GOAL OF THE EXERCISE:
Print the lines below exactly as written, with none missing.

SOURCE MATERIAL:
======

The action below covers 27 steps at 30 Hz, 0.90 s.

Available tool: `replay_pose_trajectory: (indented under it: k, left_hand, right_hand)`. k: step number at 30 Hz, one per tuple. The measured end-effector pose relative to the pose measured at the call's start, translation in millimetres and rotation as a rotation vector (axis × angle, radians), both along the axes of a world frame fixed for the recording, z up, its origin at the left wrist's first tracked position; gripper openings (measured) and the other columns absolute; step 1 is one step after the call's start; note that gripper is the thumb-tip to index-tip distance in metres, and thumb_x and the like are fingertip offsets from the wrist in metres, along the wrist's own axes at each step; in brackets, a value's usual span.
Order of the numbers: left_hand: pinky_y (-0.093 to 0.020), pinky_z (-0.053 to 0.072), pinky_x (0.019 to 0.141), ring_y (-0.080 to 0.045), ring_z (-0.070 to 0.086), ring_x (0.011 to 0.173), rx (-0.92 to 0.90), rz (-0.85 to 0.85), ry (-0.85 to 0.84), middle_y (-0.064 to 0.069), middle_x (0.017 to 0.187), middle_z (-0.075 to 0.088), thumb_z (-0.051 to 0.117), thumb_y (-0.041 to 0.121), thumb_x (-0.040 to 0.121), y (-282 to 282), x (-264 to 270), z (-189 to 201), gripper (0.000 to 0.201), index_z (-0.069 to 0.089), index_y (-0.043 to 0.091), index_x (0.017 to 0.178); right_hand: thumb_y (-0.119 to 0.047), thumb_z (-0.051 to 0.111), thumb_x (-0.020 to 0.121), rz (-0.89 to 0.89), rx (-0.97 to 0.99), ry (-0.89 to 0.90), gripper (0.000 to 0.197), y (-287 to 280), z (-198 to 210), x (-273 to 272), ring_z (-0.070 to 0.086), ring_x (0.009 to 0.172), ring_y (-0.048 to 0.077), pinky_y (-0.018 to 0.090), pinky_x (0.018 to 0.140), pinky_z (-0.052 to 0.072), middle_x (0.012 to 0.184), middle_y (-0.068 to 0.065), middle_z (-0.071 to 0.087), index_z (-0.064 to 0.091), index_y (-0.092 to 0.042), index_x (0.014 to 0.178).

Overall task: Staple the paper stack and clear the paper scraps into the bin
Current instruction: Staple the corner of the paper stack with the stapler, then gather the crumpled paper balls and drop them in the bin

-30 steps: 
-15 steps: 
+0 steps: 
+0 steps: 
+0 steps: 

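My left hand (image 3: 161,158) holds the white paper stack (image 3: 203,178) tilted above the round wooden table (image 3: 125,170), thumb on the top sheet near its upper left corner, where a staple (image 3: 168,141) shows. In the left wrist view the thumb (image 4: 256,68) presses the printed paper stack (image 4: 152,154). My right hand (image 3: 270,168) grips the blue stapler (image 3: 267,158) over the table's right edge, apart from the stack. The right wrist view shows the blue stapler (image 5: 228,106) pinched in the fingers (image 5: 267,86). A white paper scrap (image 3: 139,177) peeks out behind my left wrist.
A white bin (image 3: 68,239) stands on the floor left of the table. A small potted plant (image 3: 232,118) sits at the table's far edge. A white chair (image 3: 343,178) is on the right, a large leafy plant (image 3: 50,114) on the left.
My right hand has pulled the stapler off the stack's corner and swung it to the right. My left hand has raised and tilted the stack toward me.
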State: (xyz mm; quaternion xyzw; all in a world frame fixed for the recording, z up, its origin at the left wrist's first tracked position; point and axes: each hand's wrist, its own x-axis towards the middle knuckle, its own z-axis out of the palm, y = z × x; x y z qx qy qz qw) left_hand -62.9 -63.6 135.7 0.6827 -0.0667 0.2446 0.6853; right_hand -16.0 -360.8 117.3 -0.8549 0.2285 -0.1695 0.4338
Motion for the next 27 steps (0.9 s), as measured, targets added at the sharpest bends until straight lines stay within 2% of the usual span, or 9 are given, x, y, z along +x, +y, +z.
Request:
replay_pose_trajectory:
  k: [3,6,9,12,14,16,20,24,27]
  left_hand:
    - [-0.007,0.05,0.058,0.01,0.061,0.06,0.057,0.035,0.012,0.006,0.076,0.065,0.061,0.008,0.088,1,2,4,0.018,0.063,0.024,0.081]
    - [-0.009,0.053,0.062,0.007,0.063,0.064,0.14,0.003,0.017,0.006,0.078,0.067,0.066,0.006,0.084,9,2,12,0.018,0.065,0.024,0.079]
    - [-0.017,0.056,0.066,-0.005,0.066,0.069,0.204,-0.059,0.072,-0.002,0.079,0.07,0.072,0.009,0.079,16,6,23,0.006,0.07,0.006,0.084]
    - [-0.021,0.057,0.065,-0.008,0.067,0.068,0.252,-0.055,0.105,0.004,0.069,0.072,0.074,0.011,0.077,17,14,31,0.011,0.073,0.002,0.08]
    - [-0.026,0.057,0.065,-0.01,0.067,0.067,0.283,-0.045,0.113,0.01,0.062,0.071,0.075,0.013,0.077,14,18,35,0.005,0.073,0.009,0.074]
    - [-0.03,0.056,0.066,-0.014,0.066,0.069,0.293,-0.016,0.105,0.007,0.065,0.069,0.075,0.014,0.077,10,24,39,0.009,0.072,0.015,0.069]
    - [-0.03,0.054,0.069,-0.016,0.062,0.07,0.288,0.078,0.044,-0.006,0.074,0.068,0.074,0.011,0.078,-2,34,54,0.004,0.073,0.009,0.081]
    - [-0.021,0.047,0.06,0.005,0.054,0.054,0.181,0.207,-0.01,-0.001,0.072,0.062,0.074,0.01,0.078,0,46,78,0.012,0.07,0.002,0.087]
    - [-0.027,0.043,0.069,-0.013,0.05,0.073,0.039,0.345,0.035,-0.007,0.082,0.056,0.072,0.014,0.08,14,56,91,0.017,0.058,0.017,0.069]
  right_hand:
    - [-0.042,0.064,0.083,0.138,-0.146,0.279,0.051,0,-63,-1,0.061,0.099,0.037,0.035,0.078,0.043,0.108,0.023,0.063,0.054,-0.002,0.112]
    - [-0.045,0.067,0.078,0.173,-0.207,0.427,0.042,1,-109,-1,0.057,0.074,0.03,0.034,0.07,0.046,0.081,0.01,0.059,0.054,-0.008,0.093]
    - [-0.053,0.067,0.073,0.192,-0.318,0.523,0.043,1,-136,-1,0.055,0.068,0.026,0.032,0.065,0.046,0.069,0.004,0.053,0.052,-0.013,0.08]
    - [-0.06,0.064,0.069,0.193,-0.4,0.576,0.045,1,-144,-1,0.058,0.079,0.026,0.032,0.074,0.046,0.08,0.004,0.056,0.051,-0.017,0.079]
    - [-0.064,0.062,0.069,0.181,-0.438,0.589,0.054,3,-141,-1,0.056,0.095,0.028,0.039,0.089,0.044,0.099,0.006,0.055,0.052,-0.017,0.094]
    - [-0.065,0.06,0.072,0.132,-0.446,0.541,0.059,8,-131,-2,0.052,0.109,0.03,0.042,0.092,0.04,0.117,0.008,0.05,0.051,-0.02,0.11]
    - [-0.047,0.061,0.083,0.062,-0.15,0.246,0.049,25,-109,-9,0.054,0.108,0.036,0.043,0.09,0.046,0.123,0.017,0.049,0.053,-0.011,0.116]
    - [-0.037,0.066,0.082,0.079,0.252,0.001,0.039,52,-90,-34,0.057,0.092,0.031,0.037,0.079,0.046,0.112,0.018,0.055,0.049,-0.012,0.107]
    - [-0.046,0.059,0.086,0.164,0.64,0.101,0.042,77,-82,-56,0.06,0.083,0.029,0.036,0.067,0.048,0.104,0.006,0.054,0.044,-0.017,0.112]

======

RESULT OF THIS EXERCISE:
The action below covers 27 steps at 30 Hz, 0.90 s.

Available tool: `replay_pose_trajectory: (indented under it: k, left_hand, right_hand)`. k: step number at 30 Hz, one per tuple. The measured end-effector pose relative to the pose measured at the call's start, translation in millimetres and rotation as a rotation vector (axis × angle, radians), both along the axes of a world frame fixed for the recording, z up, its origin at the left wrist's first tracked position; gripper openings (measured) and the other columns absolute; step 1 is one step after the call's start; note that gripper is the thumb-tip to index-tip distance in metres, and thumb_x and the like are fingertip offsets from the wrist in metres, along the wrist's own axes at each step; in brackets, a value's usual span.
Order of the numbers: left_hand: pinky_y (-0.093 to 0.020), pinky_z (-0.053 to 0.072), pinky_x (0.019 to 0.141), ring_y (-0.080 to 0.045), ring_z (-0.070 to 0.086), ring_x (0.011 to 0.173), rx (-0.92 to 0.90), rz (-0.85 to 0.85), ry (-0.85 to 0.84), middle_y (-0.064 to 0.069), middle_x (0.017 to 0.187), middle_z (-0.075 to 0.088), thumb_z (-0.051 to 0.117), thumb_y (-0.041 to 0.121), thumb_x (-0.040 to 0.121), y (-282 to 282), x (-264 to 270), z (-189 to 201), gripper (0.000 to 0.201), index_z (-0.069 to 0.089), index_y (-0.043 to 0.091), index_x (0.017 to 0.178); right_hand: thumb_y (-0.119 to 0.047), thumb_z (-0.051 to 0.111), thumb_x (-0.020 to 0.121), rz (-0.89 to 0.89), rx (-0.97 to 0.99), ry (-0.89 to 0.90), gripper (0.000 to 0.197), y (-287 to 280), z (-198 to 210), x (-273 to 272), ring_z (-0.070 to 0.086), ring_x (0.009 to 0.172), ring_y (-0.048 to 0.077), pinky_y (-0.018 to 0.090), pinky_x (0.018 to 0.140), pinky_z (-0.052 to 0.072), middle_x (0.012 to 0.184), middle_y (-0.068 to 0.065), middle_z (-0.071 to 0.087), index_z (-0.064 to 0.091), index_y (-0.092 to 0.042), index_x (0.014 to 0.178).

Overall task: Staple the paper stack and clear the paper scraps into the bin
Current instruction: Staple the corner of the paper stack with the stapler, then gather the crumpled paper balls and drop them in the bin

-30 steps: 
-15 steps: 
+0 steps: 
+0 steps: 
+0 steps: 

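My left hand (image 3: 161,158) holds the white paper stack (image 3: 203,178) tilted above the round wooden table (image 3: 125,170), thumb on the top sheet near its upper left corner, where a staple (image 3: 168,141) shows. In the left wrist view the thumb (image 4: 256,68) presses the printed paper stack (image 4: 152,154). My right hand (image 3: 270,168) grips the blue stapler (image 3: 267,158) over the table's right edge, apart from the stack. The right wrist view shows the blue stapler (image 5: 228,106) pinched in the fingers (image 5: 267,86). A white paper scrap (image 3: 139,177) peeks out behind my left wrist.
A white bin (image 3: 68,239) stands on the floor left of the table. A small potted plant (image 3: 232,118) sits at the table's far edge. A white chair (image 3: 343,178) is on the right, a large leafy plant (image 3: 50,114) on the left.
My right hand has pulled the stapler off the stack's corner and swung it to the right. My left hand has raised and tilted the stack toward me.
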State: (xyz mm; quaternion xyzw; all in a world frame fixed for the recording, z up, its origin at the left wrist's first tracked position; point and axes: each hand's wrist, its own x-axis towards the middle knuckle, its own z-axis out of the palm, y = z × x; x y z qx qy qz qw) left_hand -62.9 -63.6 135.7 0.6827 -0.0667 0.2446 0.6853; right_hand -16.0 -360.8 117.3 -0.8549 0.2285 -0.1695 0.4338
Motion for the next 27 steps (0.9 s), as measured, targets added at the sharpest bends until straight lines stay within 2% of the usual span, or 9 are given, x, y, z along +x, +y, +z.
Request:
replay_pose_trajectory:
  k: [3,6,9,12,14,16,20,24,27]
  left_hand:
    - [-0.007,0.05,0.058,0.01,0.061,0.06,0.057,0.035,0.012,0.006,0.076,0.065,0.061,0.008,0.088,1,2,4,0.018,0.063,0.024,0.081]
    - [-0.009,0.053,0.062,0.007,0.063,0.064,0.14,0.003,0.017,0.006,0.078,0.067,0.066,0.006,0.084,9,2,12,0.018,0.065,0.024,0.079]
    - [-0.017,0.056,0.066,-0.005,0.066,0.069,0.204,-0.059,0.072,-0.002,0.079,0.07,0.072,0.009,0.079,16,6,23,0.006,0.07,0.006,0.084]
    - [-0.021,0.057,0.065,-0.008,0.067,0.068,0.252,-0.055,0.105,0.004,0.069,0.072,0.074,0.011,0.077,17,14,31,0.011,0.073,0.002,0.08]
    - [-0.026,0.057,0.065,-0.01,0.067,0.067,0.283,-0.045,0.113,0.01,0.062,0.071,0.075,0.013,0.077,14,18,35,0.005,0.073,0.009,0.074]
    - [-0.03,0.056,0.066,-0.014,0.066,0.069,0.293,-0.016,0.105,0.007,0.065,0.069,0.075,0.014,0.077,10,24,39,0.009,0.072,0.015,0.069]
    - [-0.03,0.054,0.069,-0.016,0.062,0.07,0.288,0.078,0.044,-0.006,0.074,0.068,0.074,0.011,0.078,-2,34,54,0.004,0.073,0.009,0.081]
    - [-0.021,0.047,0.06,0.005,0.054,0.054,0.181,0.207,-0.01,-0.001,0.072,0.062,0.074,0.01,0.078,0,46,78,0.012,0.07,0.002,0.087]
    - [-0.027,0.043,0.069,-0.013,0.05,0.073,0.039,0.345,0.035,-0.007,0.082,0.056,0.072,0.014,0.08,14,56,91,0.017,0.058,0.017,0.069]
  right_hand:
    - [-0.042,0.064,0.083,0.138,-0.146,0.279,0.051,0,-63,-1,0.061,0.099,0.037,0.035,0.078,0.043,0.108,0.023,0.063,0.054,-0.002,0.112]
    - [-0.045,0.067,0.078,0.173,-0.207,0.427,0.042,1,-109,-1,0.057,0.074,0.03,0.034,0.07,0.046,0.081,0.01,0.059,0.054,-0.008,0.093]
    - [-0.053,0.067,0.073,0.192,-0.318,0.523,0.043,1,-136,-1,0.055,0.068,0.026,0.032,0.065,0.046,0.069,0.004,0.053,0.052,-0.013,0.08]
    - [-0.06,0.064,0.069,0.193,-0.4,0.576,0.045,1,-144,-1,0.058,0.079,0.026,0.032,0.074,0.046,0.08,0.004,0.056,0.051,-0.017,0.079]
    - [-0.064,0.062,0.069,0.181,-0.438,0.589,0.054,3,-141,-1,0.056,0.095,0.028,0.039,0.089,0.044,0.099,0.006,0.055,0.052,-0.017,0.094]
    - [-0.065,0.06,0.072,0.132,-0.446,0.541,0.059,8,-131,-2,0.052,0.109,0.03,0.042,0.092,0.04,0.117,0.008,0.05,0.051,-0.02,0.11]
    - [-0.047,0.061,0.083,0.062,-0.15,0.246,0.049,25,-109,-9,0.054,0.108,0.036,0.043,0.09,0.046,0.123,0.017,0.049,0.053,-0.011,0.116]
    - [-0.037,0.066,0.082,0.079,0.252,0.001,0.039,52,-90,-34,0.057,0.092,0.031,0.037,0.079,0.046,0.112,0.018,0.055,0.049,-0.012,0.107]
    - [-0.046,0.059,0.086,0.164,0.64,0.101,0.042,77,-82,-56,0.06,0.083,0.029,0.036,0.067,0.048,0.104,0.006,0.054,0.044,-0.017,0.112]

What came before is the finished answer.